Ratings11
Average rating3.8
Shame and longing can flow through generations, but the secrets of the heart will not be buried for ever.It is 1987 and a small Irish community is preparing for a wedding. The day before the ceremony a group of young friends, including bride and groom, drive out to the beach. There is an accident. Three survive, but three are killed. The live of the families are shattered and the rifts between them are felt throughout the small town. Connor is one of the survivors. But staying among the angry and the mourning is almost as hard as living with the shame of having been the driver. He leaves the only place he knows for another life, taking his secrets with him. Travelling first to Liverpool, then London, he makes a home - of sorts - for himself in New York. The city provides shelter and possibility for the displaced, somewhere Connor can forget his past and forge a new life. But the secrets, the unspoken longings and regrets that have come to haunt those left behind will not be silenced. And before long, Connor will have to confront his past.Graham Norton's powerful and timely novel of emigration and return demonstrates his keen understanding of the power of stigma and secrecy - with devastating results.
Reviews with the most likes.
This was absolutely fantastic! Graham Norton's books just keep getting stronger. After reading A Keeper by this author a few years back, I highly anticipated this new release. He did not disappoint!
Set in a small Irish town just outside of Cork, this story follows the aftermath of a tragic car accident in the town in the 1980s . This results in the death of three of the local teenagers and leaves one completely paralysed and wheelchair bound for the rest of her life.
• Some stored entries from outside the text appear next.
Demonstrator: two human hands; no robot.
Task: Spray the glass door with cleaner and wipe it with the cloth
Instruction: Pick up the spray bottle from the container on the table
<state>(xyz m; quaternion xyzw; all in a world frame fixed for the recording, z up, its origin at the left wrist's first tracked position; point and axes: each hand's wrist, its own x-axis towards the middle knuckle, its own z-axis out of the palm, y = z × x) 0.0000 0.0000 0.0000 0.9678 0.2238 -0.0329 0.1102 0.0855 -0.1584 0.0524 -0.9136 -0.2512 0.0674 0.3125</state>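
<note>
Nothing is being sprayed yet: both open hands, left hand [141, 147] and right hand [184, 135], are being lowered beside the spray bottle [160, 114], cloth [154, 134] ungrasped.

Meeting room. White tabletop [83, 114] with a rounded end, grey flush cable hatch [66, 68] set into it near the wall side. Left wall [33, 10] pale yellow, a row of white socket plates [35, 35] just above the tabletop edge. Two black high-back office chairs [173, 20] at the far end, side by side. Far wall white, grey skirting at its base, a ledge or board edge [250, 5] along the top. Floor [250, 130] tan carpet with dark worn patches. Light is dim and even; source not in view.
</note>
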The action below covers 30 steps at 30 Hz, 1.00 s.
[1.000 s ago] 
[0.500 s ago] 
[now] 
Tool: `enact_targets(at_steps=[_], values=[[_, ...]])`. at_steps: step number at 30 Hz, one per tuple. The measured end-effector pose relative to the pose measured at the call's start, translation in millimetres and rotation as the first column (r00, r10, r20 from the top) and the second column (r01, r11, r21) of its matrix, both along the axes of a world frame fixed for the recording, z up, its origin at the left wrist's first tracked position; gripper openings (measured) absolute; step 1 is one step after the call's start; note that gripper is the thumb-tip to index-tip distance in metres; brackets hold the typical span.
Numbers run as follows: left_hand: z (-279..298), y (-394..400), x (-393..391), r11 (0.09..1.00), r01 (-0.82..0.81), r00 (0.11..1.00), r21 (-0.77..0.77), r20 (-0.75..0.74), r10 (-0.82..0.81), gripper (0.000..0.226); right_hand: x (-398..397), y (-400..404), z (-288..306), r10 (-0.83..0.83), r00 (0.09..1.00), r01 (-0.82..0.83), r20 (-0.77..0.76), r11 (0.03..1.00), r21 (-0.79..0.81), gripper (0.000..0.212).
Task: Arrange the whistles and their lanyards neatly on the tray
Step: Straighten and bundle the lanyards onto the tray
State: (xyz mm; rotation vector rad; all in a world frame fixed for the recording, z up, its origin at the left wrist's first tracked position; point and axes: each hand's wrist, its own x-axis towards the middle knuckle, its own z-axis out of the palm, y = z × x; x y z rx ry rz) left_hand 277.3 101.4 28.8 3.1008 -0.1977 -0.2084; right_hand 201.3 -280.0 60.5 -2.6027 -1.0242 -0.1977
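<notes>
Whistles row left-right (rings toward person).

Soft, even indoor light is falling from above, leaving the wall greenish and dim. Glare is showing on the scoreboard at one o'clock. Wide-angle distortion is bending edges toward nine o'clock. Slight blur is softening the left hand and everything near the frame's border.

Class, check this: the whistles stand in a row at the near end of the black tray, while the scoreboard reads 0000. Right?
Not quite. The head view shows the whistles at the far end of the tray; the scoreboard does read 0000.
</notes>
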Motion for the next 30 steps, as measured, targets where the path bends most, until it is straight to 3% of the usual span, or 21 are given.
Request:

When Connor takes the blame for the car accident, he is outcast from his community and runs away. The rest of the novel follows the fall out of Connor's exile on the community in Ireland, the relatives he leaves behind, Connor himself and the next generation to follow.
Norton has perfected beautifully his stitching together of remote Irish sub culture with its emphasis on community ties and the importance of social status. He also wonderfully illustrates in this novel through Connor and his nephew Finbarr's experiences, the fraught history of homosexuality in Ireland. Norton as a proud gay Irish man, welcomes us warmly as the reader into the struggles of his own adolescent sexual identity in Ireland through the character of Connor and his confusion and fear of rejection from his family.
The characters in this novel were wonderfully nuanced and vivid, seeming to walk right off the page. I have also come to admire deeply Norton's unique composition of his plots. He effortlessly weaves together family saga, historical drama and contemporary romance all into one compulsive and propelling read. Bravo Norton. I can say with pleasure, I am a firm fan. I cannot wait to read more from this author.
Thanks to the author, Hodder & Stoughton and Netgalley for a review copy in exchange for an honest review.